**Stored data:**
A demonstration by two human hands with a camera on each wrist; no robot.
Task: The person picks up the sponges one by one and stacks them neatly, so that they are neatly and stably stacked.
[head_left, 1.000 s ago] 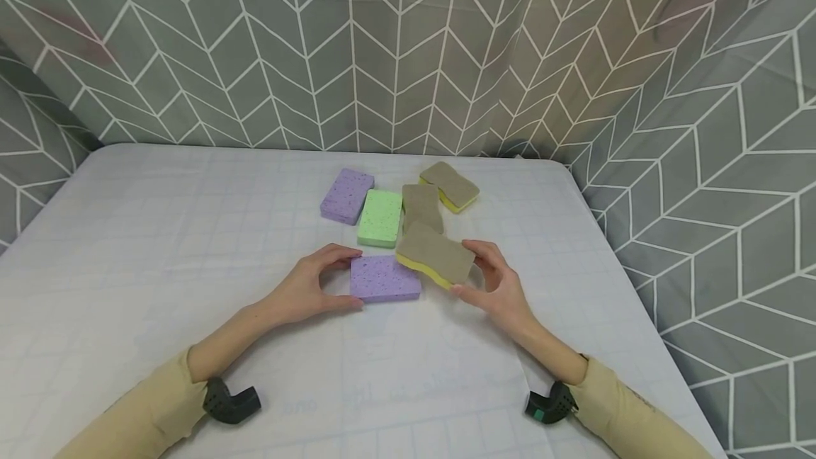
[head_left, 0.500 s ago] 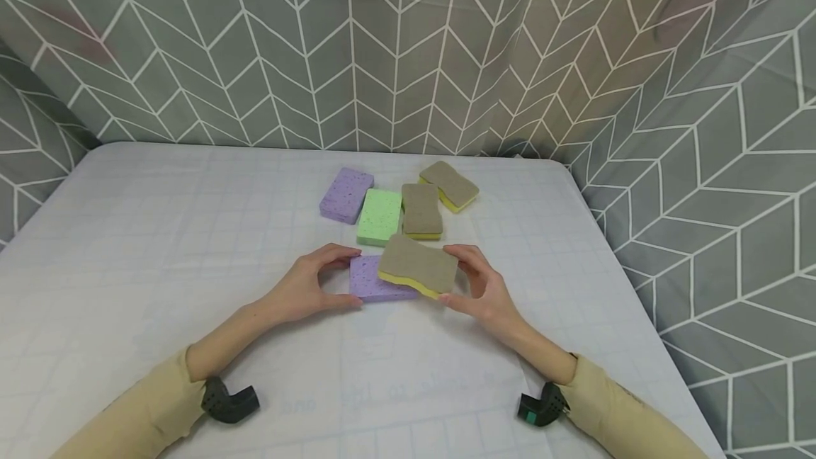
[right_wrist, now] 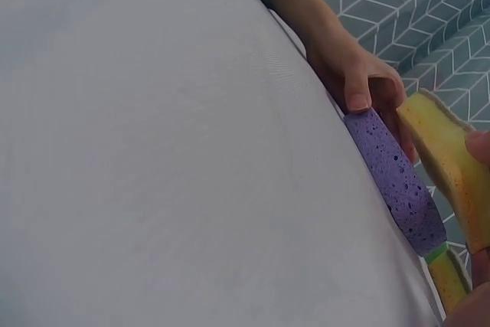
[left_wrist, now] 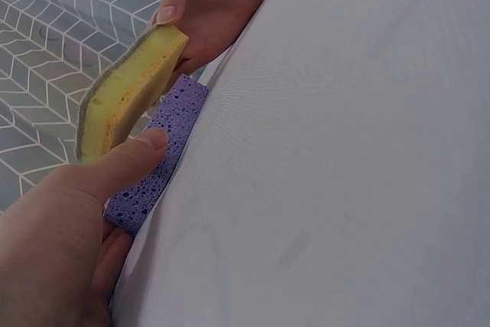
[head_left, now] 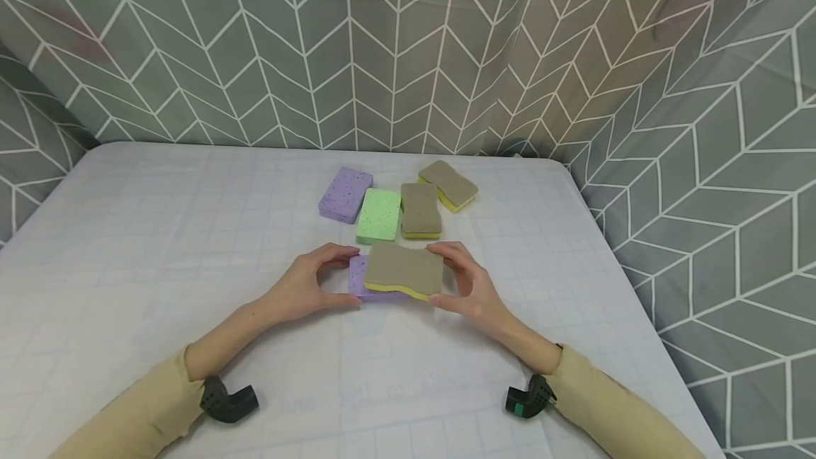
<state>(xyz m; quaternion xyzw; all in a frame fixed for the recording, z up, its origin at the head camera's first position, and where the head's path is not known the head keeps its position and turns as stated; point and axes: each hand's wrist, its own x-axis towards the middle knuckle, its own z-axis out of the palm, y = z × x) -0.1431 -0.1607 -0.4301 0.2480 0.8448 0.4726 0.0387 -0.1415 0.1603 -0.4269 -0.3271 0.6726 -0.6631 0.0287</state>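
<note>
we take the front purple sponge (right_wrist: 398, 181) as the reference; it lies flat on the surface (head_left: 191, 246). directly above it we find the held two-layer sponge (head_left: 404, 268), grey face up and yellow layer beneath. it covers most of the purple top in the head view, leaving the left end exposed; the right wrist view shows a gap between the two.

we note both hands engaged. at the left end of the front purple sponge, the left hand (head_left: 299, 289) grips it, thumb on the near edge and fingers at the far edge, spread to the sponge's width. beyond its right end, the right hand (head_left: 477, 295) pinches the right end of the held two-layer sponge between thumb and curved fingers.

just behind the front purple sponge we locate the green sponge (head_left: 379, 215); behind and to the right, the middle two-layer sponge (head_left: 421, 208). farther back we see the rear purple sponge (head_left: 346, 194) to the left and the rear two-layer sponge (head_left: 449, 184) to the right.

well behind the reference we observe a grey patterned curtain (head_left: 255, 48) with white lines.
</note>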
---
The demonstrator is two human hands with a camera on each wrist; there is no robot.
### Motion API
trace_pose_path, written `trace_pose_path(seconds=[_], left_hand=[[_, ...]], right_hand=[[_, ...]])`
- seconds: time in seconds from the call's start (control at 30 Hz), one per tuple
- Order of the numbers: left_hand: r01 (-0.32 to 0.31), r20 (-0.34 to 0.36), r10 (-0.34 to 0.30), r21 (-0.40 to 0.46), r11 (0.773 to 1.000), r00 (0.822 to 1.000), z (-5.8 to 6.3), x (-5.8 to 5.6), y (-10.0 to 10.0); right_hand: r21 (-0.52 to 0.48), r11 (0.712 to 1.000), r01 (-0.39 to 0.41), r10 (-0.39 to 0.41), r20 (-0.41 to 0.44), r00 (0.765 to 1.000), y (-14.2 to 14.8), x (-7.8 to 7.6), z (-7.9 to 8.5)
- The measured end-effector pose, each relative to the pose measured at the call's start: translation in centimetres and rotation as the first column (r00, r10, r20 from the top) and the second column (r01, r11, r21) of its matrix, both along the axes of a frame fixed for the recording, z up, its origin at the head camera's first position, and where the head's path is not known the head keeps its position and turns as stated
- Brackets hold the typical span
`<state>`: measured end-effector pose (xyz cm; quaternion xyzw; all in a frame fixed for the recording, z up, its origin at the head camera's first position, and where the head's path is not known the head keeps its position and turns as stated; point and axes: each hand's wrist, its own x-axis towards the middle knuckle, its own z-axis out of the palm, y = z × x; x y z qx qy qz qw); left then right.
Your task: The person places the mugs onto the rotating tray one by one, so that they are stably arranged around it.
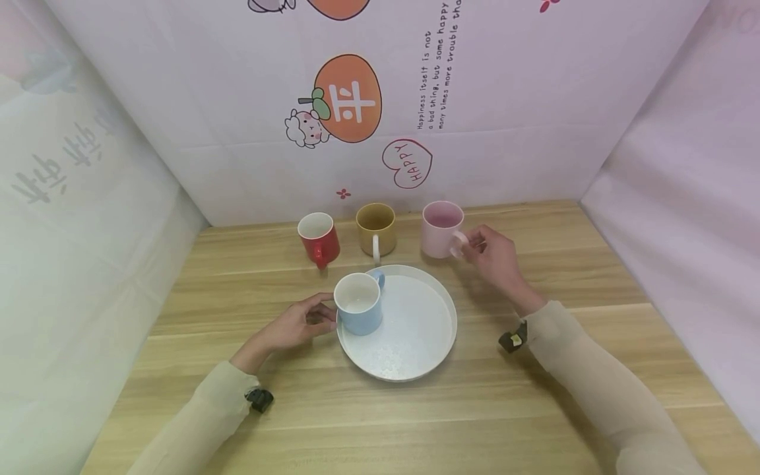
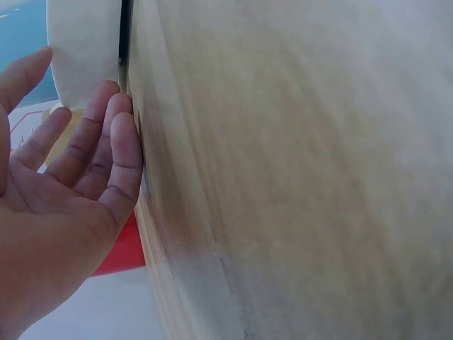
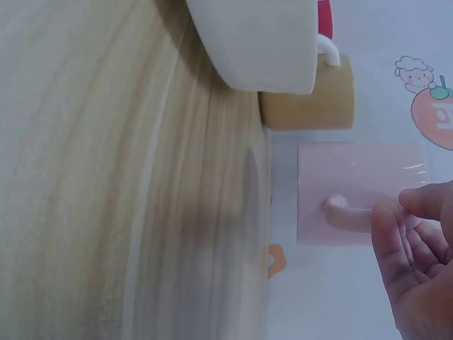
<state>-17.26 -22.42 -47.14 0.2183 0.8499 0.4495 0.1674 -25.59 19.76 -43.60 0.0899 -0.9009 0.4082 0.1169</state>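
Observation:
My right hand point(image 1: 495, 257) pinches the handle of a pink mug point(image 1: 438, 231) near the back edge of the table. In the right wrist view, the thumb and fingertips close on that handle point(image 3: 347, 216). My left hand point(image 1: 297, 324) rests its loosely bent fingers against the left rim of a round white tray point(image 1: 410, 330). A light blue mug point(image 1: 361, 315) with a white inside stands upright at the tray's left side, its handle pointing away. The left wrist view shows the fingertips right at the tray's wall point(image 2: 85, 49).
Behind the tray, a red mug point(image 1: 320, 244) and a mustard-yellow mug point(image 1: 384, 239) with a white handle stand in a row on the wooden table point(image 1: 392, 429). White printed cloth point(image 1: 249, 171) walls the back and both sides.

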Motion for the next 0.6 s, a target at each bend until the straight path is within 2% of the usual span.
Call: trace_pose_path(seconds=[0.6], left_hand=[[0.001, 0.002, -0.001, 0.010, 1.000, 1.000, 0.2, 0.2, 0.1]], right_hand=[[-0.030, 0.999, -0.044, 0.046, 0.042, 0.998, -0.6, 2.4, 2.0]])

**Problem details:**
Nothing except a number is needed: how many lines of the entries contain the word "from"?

**Answer space:**
2